Principals, assistant principals and instructional leaders attended specially designed Leadership sessions which provided strategies for creating close, caring student-teacher relationships and tools for implementing effective distributed counseling in their schools. Pryor stressed the importance of “building trusting relationships and community in the school.”
He reflected on a brainstorm session where the participating teachers had been asked to write down names of students on sticky notes and place them on a wall, and then pick the names they wanted to partner with.
“Once they were done, we looked at the names that were left up there,” said Pryor. “I said that those are the kids that we need to make sure that we have a relationship with. We can’t afford to have them left behind.” Sessions for school counselors, psychologists, social workers and deans of students, (Student Support sessions) also focused on expanding strategies for creating a school community, improving student achievement, and increasing student responsibility.

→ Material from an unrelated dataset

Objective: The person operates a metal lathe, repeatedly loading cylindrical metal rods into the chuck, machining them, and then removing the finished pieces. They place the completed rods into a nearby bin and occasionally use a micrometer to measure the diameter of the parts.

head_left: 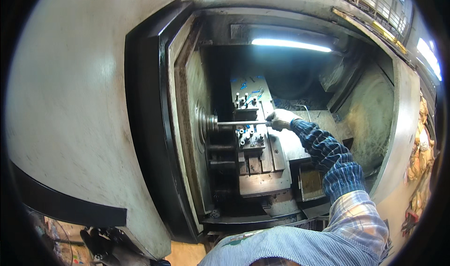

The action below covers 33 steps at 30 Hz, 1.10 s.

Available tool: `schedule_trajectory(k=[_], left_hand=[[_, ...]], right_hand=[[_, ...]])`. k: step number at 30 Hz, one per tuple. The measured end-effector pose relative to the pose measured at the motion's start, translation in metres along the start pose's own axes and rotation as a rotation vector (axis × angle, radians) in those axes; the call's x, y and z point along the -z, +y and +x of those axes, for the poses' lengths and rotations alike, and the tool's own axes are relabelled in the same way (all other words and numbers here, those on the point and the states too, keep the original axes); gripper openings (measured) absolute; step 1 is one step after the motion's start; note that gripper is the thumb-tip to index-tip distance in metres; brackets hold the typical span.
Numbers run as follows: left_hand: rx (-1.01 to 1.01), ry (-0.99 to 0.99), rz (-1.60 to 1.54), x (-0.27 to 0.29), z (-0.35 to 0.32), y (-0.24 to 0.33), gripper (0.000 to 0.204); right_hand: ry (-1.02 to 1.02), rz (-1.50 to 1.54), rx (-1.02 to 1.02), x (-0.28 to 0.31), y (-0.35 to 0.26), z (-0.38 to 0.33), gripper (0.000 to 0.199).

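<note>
A long, slim metal rod (241, 123) runs level from the round chuck (211, 122) of a lathe-like machine toward the right. My right hand (282, 120), in a pale work glove, is closed round the rod's right end, beside a short dark part. The hand hides how that end looks. Below and behind the rod, the tool slide (265, 184) carries two tool blocks with several upright bolts (251, 137). My left hand does not show.
Blue and dark shavings (253, 92) lie on the slide's far part. A lit tube lamp (290, 45) crosses the back wall. The chamber's pale right wall (372, 111) and the thick black door edge (145, 125) stand either side. A thin bent pipe (307, 110) rises behind my wrist.
</note>
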<state>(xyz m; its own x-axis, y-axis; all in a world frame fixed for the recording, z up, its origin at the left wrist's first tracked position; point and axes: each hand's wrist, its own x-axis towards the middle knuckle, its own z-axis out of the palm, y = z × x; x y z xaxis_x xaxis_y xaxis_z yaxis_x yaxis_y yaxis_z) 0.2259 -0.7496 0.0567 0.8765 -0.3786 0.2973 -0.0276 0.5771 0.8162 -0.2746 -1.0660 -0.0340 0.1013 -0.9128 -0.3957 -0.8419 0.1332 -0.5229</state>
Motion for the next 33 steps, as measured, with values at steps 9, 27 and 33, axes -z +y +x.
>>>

This comprehensive, down-to-earth, and collaborative approach is a key part of what makes ISA different. ISA’s model has been recognized by the US Department of Education as an approved high school evidence-based whole school reform model and is included in the What Works Clearinghouse.
“We work to build partnerships based on the unique values and needs of our partner schools instead of offering off-the-shelf approaches where schools are told what to do and what not to do,” said Wood-Garnett. “Our goal is to help our schools create a culture of success!”